[Stored data entries]
────────
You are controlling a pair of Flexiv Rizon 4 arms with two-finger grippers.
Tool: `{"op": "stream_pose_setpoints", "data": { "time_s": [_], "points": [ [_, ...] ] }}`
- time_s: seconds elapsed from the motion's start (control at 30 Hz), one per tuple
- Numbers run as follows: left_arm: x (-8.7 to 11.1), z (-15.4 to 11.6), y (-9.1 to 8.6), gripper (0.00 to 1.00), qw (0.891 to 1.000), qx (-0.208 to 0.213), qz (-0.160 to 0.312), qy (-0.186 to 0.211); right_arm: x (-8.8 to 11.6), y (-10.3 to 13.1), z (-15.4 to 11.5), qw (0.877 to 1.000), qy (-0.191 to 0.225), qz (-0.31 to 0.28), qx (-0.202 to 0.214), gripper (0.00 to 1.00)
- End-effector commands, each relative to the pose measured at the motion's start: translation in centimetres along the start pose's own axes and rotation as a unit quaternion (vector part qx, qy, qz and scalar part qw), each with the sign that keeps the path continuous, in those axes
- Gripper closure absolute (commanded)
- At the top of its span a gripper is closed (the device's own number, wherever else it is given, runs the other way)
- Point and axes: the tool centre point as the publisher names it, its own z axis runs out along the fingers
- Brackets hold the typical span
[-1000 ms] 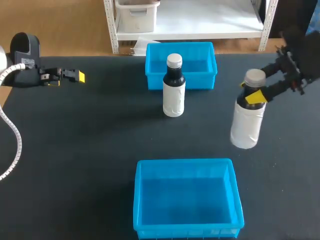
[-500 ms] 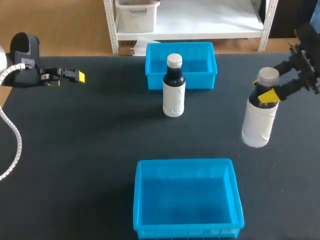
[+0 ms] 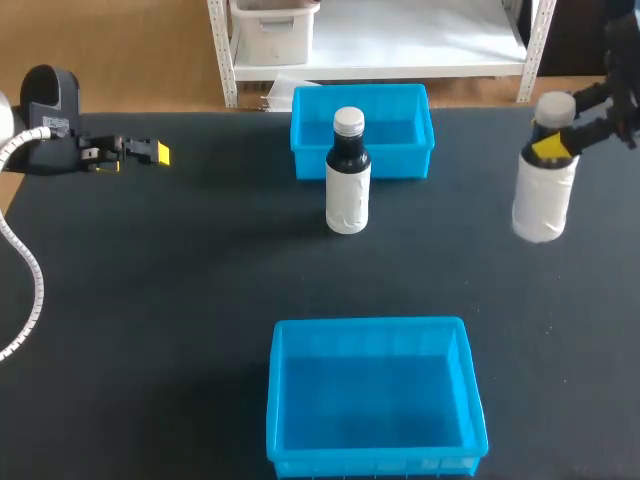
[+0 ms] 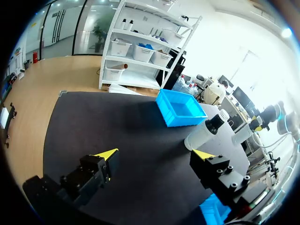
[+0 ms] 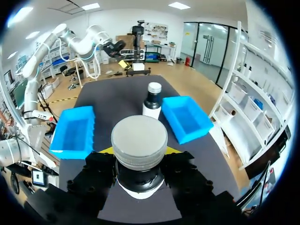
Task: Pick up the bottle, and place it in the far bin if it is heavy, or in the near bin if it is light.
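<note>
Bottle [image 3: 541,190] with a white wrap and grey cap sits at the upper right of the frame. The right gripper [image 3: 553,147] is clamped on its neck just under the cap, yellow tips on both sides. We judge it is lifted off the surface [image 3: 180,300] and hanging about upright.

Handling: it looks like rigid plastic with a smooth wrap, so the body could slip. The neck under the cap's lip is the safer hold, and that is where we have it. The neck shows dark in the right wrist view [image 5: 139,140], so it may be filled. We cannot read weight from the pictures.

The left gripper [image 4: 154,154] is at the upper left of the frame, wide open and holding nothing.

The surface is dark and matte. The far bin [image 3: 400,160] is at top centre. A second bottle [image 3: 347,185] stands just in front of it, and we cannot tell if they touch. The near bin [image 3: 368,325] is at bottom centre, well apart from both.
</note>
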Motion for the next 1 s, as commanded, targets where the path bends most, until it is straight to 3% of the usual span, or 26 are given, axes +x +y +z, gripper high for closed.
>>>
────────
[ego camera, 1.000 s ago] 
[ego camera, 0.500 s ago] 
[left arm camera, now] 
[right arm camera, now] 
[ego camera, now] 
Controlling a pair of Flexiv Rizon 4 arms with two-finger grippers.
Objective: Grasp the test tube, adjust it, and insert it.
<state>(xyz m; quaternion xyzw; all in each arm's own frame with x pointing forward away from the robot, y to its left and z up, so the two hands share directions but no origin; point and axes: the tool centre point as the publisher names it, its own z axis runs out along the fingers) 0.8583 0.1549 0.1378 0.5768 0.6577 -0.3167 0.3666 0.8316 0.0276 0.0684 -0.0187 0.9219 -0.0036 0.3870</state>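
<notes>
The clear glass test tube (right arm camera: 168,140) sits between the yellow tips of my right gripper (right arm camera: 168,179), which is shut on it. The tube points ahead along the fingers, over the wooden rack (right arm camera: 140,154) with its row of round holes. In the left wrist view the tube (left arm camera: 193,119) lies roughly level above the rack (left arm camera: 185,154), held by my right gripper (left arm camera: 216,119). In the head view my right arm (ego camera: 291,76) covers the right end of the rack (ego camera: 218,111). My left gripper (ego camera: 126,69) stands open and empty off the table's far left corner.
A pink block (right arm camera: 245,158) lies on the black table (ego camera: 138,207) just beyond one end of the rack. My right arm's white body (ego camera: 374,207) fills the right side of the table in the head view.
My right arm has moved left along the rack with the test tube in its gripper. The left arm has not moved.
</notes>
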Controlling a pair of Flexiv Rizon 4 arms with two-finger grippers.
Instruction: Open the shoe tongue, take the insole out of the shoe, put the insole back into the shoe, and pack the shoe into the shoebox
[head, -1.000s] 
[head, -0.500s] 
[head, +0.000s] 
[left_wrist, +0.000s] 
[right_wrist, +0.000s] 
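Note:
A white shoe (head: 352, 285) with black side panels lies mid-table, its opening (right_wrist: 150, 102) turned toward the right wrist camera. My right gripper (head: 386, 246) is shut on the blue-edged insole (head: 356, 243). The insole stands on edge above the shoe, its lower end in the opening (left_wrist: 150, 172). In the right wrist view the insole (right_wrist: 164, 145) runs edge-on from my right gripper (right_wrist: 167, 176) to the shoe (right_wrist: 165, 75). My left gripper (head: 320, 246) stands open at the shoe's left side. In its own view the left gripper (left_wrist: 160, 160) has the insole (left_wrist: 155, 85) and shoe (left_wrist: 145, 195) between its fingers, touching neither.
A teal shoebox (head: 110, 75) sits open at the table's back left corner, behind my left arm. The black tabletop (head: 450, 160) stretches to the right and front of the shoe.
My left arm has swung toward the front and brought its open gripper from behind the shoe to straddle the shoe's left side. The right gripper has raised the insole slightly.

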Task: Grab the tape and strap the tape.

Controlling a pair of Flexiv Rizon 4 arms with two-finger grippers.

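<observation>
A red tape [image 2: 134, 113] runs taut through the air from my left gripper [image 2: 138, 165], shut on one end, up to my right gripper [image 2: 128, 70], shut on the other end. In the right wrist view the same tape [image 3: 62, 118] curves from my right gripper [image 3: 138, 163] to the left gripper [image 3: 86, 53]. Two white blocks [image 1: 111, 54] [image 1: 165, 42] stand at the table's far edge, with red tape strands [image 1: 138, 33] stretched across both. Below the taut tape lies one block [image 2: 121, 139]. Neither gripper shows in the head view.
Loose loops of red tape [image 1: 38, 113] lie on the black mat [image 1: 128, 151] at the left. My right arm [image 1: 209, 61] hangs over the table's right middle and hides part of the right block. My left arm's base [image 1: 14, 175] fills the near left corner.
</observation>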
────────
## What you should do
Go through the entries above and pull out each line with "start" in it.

## Finished task
- time_s: seconds elapsed from the motion's start (control at 30 Hz), one per tuple
- End-effector commands, each relative to the pose measured at the motion's start: translation in centimetres along the start pose's own axes and rotation as a unit quaternion (vector part qx, qy, qz and scalar part qw), each with the sign that keeps the path continuous, in those axes

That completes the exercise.